Exactly the lines from the one holding "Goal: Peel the" to the end of the listing, both ends included, make up the expected answer.

**Provided material**
· · · · · · ·
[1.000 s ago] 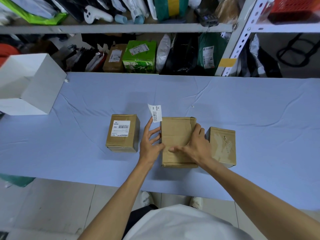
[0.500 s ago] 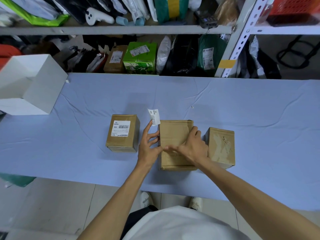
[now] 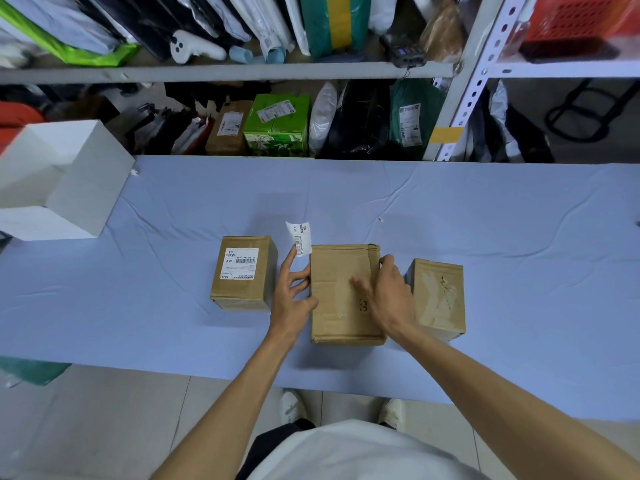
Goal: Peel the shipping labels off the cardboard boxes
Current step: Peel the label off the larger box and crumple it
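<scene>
At frame centre, the right hand [image 3: 388,296] covers the right part of the top of the middle box [image 3: 339,292]. Its thumb is motion-blurred, and we cannot see its fingers past the box edge. The index fingertip of the left hand [image 3: 291,296] hides the lower corner of the peeled label [image 3: 300,237]. We cannot read the fine print there or on the attached label [image 3: 239,264] at centre left. The left frame edge cuts off the white box [image 3: 69,181].

The blue table [image 3: 485,237] carries a labelled box [image 3: 242,271], middle box [image 3: 339,306], right box [image 3: 438,296], white box [image 3: 86,188].
</scene>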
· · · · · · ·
**Response to this task**
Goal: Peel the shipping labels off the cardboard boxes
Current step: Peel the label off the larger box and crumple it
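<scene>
At frame centre, the right hand [image 3: 388,296] covers the right part of the top of the middle box [image 3: 339,292]. Its thumb is motion-blurred, and we cannot see its fingers past the box edge. The index fingertip of the left hand [image 3: 291,296] hides the lower corner of the peeled label [image 3: 300,237]. We cannot read the fine print there or on the attached label [image 3: 239,264] at centre left. The left frame edge cuts off the white box [image 3: 69,181].

The blue table [image 3: 485,237] carries a labelled box [image 3: 242,271], middle box [image 3: 339,306], right box [image 3: 438,296], white box [image 3: 86,188].
</scene>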

That completes the answer.